The trade is that Accelerate’s coverage of the most advanced features of each backend is imperfect. If you want to use Megatron’s most aggressive sequence-parallel optimizations, you’ll be back in Megatron’s own launcher. If you want DeepSpeed-Infinity NVMe offload, you’ll need DeepSpeed-specific configuration. Accelerate is the 80% solution — and 80% is enough for most teams.
The actual decision
What I’ve watched work across teams shipping real training jobs in 2025-2026:
What to take away
After watching three years of the FSDP-vs-DeepSpeed-vs-Megatron debate, the conclusions that hold up are:
- FSDP2 is the modern default for 7B-30B fine-tuning. PyTorch-native, fast, and the ergonomics dominate. Reach for it first.
- DeepSpeed survives where ZeRO offload is necessary — usually 30B-70B fine-tuning on a tight memory budget. CPU and NVMe offload remain the unique feature.

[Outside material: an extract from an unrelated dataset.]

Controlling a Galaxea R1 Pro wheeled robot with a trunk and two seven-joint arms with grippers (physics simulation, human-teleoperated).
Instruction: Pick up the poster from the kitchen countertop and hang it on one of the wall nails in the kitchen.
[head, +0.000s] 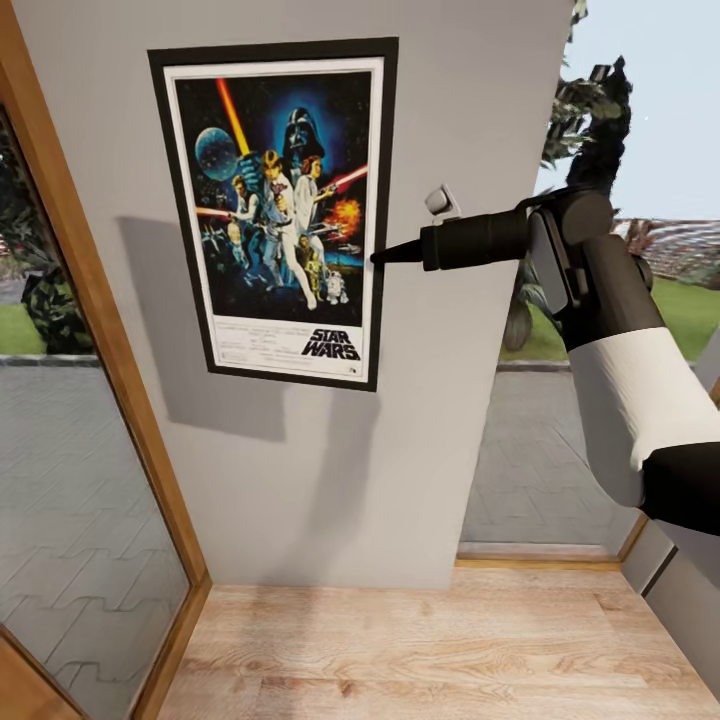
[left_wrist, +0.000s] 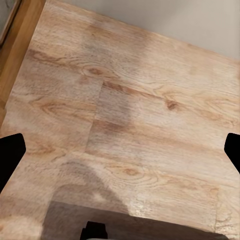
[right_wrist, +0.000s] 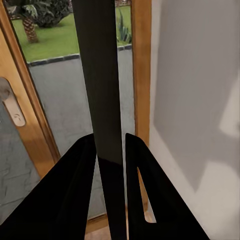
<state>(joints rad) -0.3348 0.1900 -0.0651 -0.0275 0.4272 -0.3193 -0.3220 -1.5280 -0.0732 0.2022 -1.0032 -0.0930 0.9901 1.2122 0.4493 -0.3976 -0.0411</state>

- Megatron-LM is the only realistic choice at frontier scale. Llama 3, Mistral, Mixtral, DeepSeek, Nemotron — every published frontier model trained on Megatron or a fork of it. Below 70B you don’t need it; above 100B you don’t have a real alternative.
- Accelerate is the wrapper that lets you swap. Useful, has its limits, but a sensible default for code you want to be backend-agnostic.
The honest take that nobody likes to say out loud: the framework choice matters less than the engineering team’s familiarity with it. A team that’s deeply fluent in DeepSpeed will produce a better training run on DeepSpeed than they would on a marginally better framework they’ve never used. The frontier labs use Megatron because they have the engineering depth to run Megatron; the open-source community uses FSDP2 because PyTorch ergonomics are what most teams have. The right framework is the one your team can actually operate.
Further reading: the PyTorch FSDP2 tutorial, DeepSpeed’s documentation, the Megatron-LM repo, and Hugging Face’s FSDP vs DeepSpeed concept guide. For the Llama 3 training details, the Scaling Llama 3 ISCA paper is the best published reference.